Long time readers know from stories here that there was a time I had significant digestive issues. One of my meds, not the one that muffles the voices in my head, gave me significant bouts of diarrhea. I'm talking colonoscopy prep type episodes. Explosive, corrosive ass soup so odiferous it would make a sewage plant worker tear up in disgust occurred once or twice a week. I threw away more stained tightly-whiteys than you can imagine. I'm off those meds now.
These days I shit cellophane wrapped cubes.
That is a lie.
My bowel movements have become more routine these days. Now, my turds are compact elongated tennis balls, solid and firm. And they routinely stop up the toilet, especially the low water types.
Thursday morning I dropped an especially heavy load of these rocks into the hotel toilet. I wiped with only a little more paper than Sheryl Crow recommends, and flushed. I saw the familiar swirl of water and the slow rise of the bowl contents. I had log jammed another toilet. I finished packing and as a courtesy told the front desk about the situation as I checked out. I was, of course, a bit embarrassed.

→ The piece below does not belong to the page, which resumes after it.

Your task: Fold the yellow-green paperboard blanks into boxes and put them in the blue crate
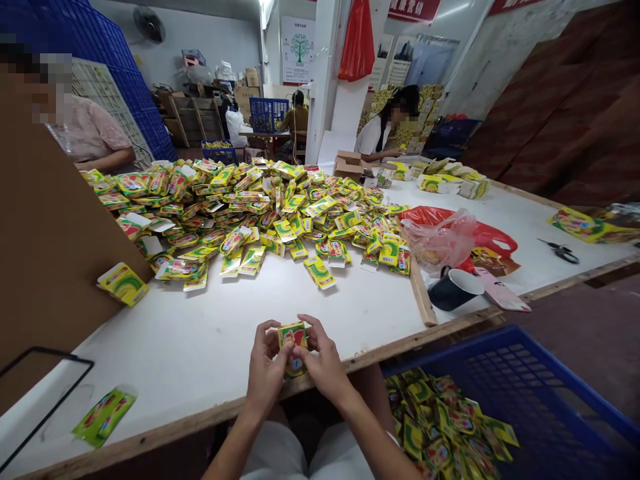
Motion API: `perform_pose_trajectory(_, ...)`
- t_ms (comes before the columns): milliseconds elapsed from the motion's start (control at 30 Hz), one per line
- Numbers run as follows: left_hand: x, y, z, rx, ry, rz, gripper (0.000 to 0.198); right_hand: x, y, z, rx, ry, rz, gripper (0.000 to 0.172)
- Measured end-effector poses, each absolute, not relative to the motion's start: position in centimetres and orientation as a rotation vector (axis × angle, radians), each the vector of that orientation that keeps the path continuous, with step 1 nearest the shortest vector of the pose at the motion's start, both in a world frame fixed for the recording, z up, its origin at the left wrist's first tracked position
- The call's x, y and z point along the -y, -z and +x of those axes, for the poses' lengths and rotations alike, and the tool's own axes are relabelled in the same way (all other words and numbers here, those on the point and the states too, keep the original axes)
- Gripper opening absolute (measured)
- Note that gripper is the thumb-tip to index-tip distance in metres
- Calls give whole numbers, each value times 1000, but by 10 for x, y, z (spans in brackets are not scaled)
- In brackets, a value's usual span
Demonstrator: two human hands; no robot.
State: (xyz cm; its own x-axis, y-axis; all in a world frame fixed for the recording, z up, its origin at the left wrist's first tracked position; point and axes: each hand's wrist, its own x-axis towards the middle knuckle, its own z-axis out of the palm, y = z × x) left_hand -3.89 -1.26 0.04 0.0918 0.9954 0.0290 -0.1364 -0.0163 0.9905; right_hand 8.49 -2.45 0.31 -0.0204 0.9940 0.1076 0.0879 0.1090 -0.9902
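Observation:
Between my two hands, just over the table's front edge, is a small yellow-green printed box. My left hand grips its left side, thumb on the front face. My right hand closes on the right side in the same way, its thumb also on the face. Beyond them a large heap of similar small boxes covers the back of the white table. Some of those boxes have white end flaps standing open. One loose box lies at the heap's near edge.
A blue crate of packets stands low at my right. Right of a wooden strip are a dark mug, a pink phone, a red bag and scissors. A cardboard panel rises at left. Other people sit across the table.

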Motion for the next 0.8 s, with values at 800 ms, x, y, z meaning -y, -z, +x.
perform_pose_trajectory(800,10,3,-44,-1237,-1069,1352,27,-60,-3,165,2084,-191,-1777,46)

Yesterday evening I got an email from the hotel apologizing for the stopped up crapper! They offered bonus points out of their concern that my stay was not perfect. The hotel apologized because I stopped up their toilet. Can you imagine?
For more than a decade I have stayed exclusively in hotels from the Hilton chain whenever I can choose. I have stayed at this particular Hilton Garden Inn more times than I can count. Now you know why.